▸ What is required: Please give back each line below unchanged; none of the pictures should appear.

(Dataset records)

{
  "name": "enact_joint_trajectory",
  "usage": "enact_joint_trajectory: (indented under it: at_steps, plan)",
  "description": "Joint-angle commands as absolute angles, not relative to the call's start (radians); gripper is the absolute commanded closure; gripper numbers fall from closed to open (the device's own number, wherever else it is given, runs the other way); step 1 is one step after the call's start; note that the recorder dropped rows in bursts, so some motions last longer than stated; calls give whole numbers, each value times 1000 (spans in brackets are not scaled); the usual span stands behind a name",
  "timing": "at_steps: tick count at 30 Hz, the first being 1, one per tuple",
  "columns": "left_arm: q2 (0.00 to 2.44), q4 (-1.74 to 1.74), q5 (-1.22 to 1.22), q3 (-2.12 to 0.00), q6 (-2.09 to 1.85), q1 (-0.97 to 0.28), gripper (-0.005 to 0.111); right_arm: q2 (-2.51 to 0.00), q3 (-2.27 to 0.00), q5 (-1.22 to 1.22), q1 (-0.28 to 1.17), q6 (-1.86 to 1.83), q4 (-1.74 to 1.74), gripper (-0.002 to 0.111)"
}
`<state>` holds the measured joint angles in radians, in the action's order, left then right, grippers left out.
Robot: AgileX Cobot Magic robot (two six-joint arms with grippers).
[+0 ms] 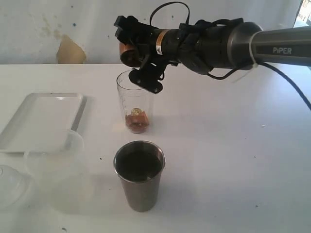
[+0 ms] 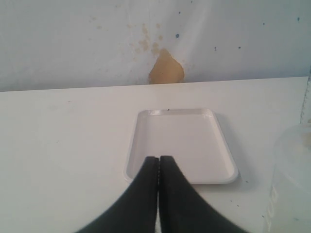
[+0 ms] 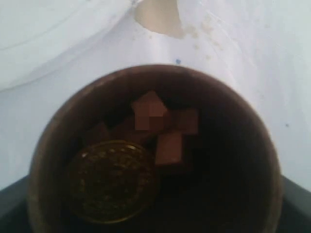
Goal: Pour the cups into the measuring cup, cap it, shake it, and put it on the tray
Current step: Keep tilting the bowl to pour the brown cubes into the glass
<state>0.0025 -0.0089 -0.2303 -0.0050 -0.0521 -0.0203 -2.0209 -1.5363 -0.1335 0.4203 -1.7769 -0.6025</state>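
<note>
My right gripper (image 1: 141,53) is shut on the brown wooden cup (image 1: 127,52) and holds it tipped on its side above the mouth of the clear measuring cup (image 1: 133,99). Brown cubes and a gold coin lie at the measuring cup's bottom. In the right wrist view the wooden cup (image 3: 228,160) still holds brown cubes (image 3: 170,145) and a gold coin (image 3: 112,179). The steel tumbler (image 1: 139,174) stands upright in front of the measuring cup. The white tray (image 1: 41,121) lies at the left. My left gripper (image 2: 159,160) is shut on nothing, near the tray (image 2: 194,141).
A wide frosted container (image 1: 56,170) stands at the front left beside the tray, with a clear lid (image 1: 9,187) at the left edge. The frosted container (image 2: 291,179) also shows in the left wrist view. A wall runs behind the table.
</note>
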Motion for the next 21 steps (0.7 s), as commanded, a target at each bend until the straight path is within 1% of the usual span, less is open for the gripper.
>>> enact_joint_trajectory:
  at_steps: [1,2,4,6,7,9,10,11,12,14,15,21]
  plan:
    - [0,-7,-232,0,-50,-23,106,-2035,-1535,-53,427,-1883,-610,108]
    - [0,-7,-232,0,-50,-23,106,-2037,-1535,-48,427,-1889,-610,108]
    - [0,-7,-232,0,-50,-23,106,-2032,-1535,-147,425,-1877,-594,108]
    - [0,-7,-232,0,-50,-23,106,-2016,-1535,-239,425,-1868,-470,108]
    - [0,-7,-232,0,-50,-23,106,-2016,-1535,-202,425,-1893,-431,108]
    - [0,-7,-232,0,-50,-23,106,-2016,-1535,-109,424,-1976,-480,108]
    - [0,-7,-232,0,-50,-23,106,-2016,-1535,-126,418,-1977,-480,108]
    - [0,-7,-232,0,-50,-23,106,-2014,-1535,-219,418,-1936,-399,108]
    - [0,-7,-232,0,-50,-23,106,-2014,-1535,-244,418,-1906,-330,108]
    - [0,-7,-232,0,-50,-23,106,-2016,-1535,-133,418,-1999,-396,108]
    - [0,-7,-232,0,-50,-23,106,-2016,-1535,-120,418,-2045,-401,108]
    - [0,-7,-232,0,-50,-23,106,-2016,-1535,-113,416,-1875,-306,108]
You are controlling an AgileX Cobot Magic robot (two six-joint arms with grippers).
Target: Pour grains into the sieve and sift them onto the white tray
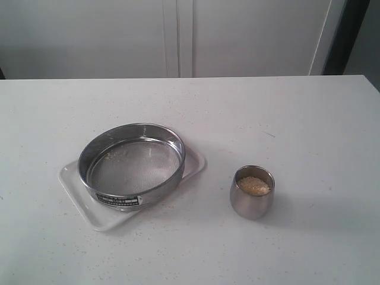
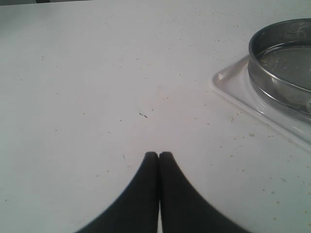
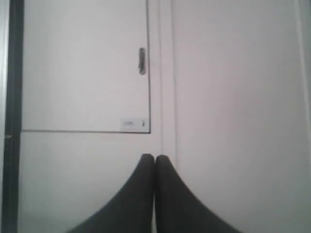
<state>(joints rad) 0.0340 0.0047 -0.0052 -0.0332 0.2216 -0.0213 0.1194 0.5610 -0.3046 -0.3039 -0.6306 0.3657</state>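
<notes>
The grains [image 1: 254, 185] sit as a yellowish heap inside a small rounded steel cup [image 1: 252, 205], filling it to a little below the rim. The cup stands upright on the table [image 1: 297, 119], apart from everything else.

The sieve [image 1: 133, 167] rests flat on the white tray [image 1: 89, 206], well apart from the cup and on the side where my left arm works. Its mesh bottom looks almost bare, with only a few yellowish specks near the inner wall. A small black label plate [image 1: 119, 200] on its side faces the exterior camera. The tray lies at a slant to the table's edge, its corners sticking out past the sieve's ring on both ends.

My left fingers [image 2: 151, 167] are clenched tight, the two black tips pressed together with nothing between them. They hang above bare table speckled with tiny crumbs, with a corner of the tray and part of the sieve's steel ring near them, not touching.

My right fingers [image 3: 146, 170] are also clenched on nothing, tips touching. They point at a white cabinet door [image 3: 82, 73] with a small metal handle [image 3: 142, 60] and a pale sticker [image 3: 133, 123] near its lower corner.
</notes>
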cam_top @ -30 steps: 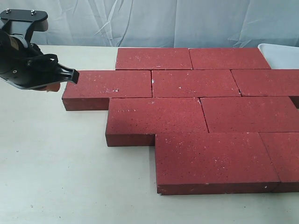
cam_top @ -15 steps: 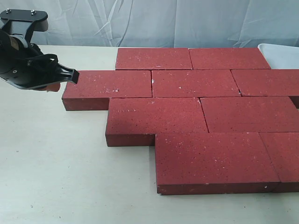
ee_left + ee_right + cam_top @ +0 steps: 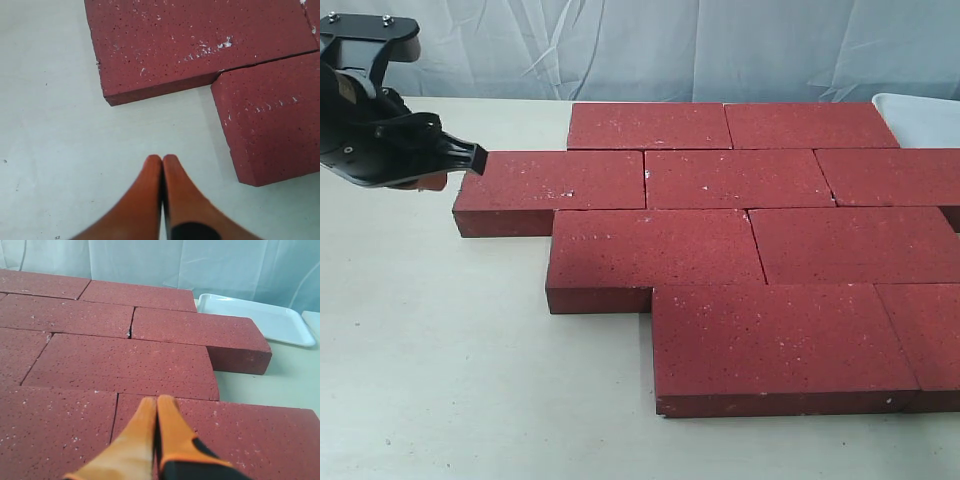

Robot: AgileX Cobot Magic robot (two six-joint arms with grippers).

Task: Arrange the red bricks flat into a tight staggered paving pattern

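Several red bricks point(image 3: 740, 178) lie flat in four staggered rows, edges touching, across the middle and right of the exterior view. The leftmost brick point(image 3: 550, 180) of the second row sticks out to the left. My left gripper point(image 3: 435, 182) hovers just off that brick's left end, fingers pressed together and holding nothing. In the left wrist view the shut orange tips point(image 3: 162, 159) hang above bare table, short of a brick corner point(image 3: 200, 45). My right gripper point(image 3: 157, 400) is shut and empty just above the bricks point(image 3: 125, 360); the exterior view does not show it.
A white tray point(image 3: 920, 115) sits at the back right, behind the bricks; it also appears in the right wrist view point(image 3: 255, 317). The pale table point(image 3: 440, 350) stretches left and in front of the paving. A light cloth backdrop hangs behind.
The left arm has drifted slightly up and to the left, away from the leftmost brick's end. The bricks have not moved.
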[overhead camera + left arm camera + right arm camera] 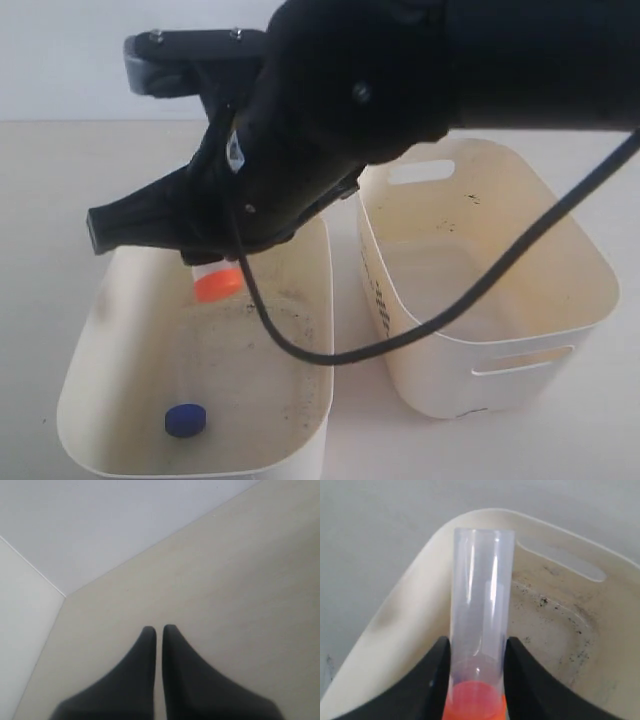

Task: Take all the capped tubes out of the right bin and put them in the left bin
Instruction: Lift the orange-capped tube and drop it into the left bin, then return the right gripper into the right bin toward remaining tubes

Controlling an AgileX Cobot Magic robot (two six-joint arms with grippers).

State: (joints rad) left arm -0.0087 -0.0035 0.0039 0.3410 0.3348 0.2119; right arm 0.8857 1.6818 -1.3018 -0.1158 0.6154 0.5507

▸ Response to the exercise:
{
  "name": "enact_joint_trajectory",
  "usage": "enact_joint_trajectory: (indented under it: at_steps, plan)",
  "description": "Joint-angle commands as absolute angles, not relative to the call's start (radians); gripper is the absolute commanded closure; gripper numbers fall from closed to open (the device's own number, wherever else it is given, runs the other way); step 1 is one step after the call's start; note that the recorder dropped rows in bursts, so some motions last longer than stated; calls give whole numbers, each value times 1000 (spans in brackets are not scaled); the usual span stands behind a name",
  "timing": "at_steps: tick count at 30 Hz, the first being 1, one per tuple",
  "columns": "left_arm: q2 (0.00 to 2.44), q4 (-1.74 to 1.74), q5 (-1.22 to 1.22), q3 (-2.12 to 0.00), q6 (-2.09 to 1.85), q1 (-0.97 to 0.28), gripper (-0.005 to 0.111); right_arm: q2 (-2.51 to 0.00), q3 (-2.27 to 0.00), q5 (-1.22 to 1.22), q1 (-0.28 to 1.17), q6 (-1.86 to 1.83), q4 (-1.74 to 1.74), gripper (-0.002 to 0.111)"
}
`<state>` holds the measured joint angles in radians, in the action's order, left then right, grippers left out.
Robot: AgileX Cobot Magic robot (two six-joint arms with grippers).
[+0 ms] 
[+0 ms] 
[+0 ms] 
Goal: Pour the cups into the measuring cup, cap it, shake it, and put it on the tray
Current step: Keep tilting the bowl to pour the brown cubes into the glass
<state>0.0025 -0.0089 -0.2303 -0.0050 -0.0521 -0.0203 -2.0209 -1.5363 -0.1335 0.4203 -1.7769 -0.6025</state>
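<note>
My right gripper (image 1: 141,53) is shut on the brown wooden cup (image 1: 127,52) and holds it tipped on its side above the mouth of the clear measuring cup (image 1: 133,99). Brown cubes and a gold coin lie at the measuring cup's bottom. In the right wrist view the wooden cup (image 3: 228,160) still holds brown cubes (image 3: 170,145) and a gold coin (image 3: 112,179). The steel tumbler (image 1: 139,174) stands upright in front of the measuring cup. The white tray (image 1: 41,121) lies at the left. My left gripper (image 2: 159,160) is shut on nothing, near the tray (image 2: 194,141).
A wide frosted container (image 1: 56,170) stands at the front left beside the tray, with a clear lid (image 1: 9,187) at the left edge. The frosted container (image 2: 291,179) also shows in the left wrist view. A wall runs behind the table.
</note>
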Motion for the next 21 steps (0.7 s), as commanded, a target at each bend until the straight path is within 1% of the usual span, less is open for the gripper.
>>> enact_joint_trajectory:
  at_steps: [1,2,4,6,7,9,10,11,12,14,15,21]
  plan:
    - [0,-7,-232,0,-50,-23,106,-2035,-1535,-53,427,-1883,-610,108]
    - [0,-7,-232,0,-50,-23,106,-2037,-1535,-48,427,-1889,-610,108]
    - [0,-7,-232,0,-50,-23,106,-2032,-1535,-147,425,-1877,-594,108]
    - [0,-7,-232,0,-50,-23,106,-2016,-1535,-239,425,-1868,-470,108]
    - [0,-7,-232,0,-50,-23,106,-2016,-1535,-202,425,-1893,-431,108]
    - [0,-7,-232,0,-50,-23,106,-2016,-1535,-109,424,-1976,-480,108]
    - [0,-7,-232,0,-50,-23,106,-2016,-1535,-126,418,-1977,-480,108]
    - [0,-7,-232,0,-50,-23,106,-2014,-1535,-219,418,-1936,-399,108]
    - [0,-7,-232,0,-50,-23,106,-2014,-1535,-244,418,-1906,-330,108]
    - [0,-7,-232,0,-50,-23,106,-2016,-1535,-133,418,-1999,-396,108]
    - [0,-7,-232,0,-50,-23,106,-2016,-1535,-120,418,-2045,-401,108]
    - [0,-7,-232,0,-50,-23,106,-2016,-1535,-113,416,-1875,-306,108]
You are controlling an AgileX Cobot Magic robot (two six-joint arms with grippers).
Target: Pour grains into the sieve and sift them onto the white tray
<state>(joints rad) 0.0340 0.0047 -0.0052 -0.0332 0.2216 -0.0213 0.1194 0.5610 -0.3046 -0.3039 -0.6306 0.3657</state>
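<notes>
The grains [image 1: 254, 185] sit as a yellowish heap inside a small rounded steel cup [image 1: 252, 205], filling it to a little below the rim. The cup stands upright on the table [image 1: 297, 119], apart from everything else.

The sieve [image 1: 133, 167] rests flat on the white tray [image 1: 89, 206], well apart from the cup and on the side where my left arm works. Its mesh bottom looks almost bare, with only a few yellowish specks near the inner wall. A small black label plate [image 1: 119, 200] on its side faces the exterior camera. The tray lies at a slant to the table's edge, its corners sticking out past the sieve's ring on both ends.

My left fingers [image 2: 151, 167] are clenched tight, the two black tips pressed together with nothing between them. They hang above bare table speckled with tiny crumbs, with a corner of the tray and part of the sieve's steel ring near them, not touching.

My right fingers [image 3: 146, 170] are also clenched on nothing, tips touching. They point at a white cabinet door [image 3: 82, 73] with a small metal handle [image 3: 142, 60] and a pale sticker [image 3: 133, 123] near its lower corner.
</notes>
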cam_top @ -30 steps: 
cam_top @ -15 steps: 
ee_left + ee_right + cam_top @ +0 steps: 

Robot: AgileX Cobot Magic robot (two six-joint arms with grippers).

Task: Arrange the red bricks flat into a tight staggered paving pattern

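Several red bricks point(image 3: 740, 178) lie flat in four staggered rows, edges touching, across the middle and right of the exterior view. The leftmost brick point(image 3: 550, 180) of the second row sticks out to the left. My left gripper point(image 3: 435, 182) hovers just off that brick's left end, fingers pressed together and holding nothing. In the left wrist view the shut orange tips point(image 3: 162, 159) hang above bare table, short of a brick corner point(image 3: 200, 45). My right gripper point(image 3: 157, 400) is shut and empty just above the bricks point(image 3: 125, 360); the exterior view does not show it.
A white tray point(image 3: 920, 115) sits at the back right, behind the bricks; it also appears in the right wrist view point(image 3: 255, 317). The pale table point(image 3: 440, 350) stretches left and in front of the paving. A light cloth backdrop hangs behind.
The left arm has drifted slightly up and to the left, away from the leftmost brick's end. The bricks have not moved.
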[overhead camera + left arm camera + right arm camera] 

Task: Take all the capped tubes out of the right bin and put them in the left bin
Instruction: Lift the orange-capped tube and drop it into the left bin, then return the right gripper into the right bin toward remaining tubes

Controlling an AgileX Cobot Magic robot (two six-joint arms with grippers).

State: (joints rad) left arm -0.0087 -0.0035 0.0039 0.3410 0.3348 0.2119; right arm 0.8857 1.6818 -1.3018 -0.1158 0.6154 0.5507

The exercise contains no remaining tasks.